> [Required work] Below are the records; give again exactly the line with "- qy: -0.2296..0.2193", the line with "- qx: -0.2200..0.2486", and each line that lies between them, and nothing besides.

> [Records for processing]
== == ==
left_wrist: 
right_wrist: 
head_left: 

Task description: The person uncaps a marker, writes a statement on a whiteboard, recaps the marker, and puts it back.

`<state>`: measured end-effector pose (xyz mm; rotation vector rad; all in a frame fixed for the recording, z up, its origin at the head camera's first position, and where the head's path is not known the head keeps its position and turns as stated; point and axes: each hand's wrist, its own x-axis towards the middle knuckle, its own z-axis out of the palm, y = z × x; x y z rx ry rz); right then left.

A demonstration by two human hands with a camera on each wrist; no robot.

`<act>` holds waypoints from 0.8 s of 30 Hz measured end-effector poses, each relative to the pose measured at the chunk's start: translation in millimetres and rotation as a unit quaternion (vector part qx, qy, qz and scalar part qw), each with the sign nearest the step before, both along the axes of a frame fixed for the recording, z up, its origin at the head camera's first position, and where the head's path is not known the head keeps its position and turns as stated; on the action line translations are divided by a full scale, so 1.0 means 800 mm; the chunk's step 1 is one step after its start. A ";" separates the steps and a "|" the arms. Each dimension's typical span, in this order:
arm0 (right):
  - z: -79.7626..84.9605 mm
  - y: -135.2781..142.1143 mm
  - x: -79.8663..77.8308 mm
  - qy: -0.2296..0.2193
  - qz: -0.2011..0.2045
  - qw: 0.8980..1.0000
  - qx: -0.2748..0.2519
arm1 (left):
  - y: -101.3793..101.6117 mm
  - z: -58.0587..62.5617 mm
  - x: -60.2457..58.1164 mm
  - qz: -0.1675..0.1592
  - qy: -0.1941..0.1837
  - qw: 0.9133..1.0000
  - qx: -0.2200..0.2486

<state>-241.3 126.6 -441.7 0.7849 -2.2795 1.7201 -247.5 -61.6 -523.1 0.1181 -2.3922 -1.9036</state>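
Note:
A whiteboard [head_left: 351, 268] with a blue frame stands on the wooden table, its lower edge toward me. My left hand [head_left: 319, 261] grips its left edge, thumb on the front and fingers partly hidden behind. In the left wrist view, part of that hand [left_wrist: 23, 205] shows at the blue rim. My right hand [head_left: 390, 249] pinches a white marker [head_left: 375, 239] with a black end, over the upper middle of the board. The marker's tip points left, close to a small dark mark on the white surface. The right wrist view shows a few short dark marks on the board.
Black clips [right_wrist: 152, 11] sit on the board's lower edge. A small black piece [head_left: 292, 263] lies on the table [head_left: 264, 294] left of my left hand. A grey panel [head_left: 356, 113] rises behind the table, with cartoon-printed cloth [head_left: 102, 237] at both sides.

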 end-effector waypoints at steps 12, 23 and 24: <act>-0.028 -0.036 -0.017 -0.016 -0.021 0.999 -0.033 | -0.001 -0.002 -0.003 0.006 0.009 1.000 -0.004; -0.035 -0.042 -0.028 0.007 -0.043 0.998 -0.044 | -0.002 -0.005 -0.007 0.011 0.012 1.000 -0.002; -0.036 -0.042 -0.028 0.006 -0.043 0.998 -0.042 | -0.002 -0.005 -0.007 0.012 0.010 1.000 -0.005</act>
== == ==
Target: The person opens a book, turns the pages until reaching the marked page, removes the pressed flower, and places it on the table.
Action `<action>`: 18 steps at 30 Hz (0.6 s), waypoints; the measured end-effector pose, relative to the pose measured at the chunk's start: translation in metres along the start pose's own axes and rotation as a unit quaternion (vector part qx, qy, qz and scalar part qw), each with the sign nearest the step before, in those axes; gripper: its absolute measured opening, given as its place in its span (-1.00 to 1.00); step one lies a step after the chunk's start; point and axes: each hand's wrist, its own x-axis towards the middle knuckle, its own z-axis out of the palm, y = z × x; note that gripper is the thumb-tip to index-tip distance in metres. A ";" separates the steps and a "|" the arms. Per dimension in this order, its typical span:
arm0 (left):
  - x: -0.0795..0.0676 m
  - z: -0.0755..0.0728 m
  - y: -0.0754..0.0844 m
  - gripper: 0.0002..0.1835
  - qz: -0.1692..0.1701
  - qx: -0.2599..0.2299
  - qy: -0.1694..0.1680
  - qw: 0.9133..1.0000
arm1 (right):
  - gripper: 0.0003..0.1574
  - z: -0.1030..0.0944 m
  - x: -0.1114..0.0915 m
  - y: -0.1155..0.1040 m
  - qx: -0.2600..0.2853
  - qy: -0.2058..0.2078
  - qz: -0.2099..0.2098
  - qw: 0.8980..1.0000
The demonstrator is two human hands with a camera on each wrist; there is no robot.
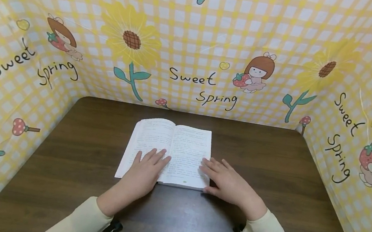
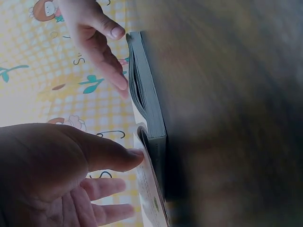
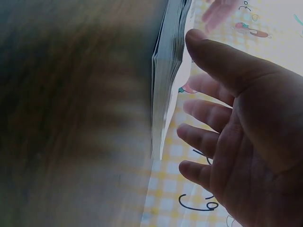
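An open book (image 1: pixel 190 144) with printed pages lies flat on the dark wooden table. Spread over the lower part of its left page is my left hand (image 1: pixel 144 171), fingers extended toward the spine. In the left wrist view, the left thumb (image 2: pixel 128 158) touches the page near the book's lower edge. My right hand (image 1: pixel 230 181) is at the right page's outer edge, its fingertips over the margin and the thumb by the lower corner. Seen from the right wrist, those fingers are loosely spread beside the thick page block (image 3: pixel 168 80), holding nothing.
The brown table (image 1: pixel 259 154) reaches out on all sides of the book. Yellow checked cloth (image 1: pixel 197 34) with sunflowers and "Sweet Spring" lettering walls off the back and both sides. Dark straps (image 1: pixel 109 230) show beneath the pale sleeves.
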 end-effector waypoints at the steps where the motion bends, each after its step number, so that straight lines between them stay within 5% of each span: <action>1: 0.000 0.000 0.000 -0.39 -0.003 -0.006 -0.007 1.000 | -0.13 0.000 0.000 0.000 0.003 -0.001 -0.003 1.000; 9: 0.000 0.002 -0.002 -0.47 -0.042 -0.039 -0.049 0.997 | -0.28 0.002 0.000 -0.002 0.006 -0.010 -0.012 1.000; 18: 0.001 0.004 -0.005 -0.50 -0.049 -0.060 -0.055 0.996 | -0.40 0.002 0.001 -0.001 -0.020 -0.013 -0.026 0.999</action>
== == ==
> [Task answer]
  - qy: -0.2296..0.2193
  - qz: -0.2011..0.2045
  - qw: 0.8980..1.0000
  - qx: -0.2748..0.2519
arm1 (left):
  - y: -101.3793..101.6117 mm
  - z: -58.0587..62.5617 mm
  - x: -60.2457..58.1164 mm
  - qz: -0.1675..0.1592
  - qy: -0.1941..0.1837
  - qw: 0.9133..1.0000
  - qx: -0.2200..0.2486

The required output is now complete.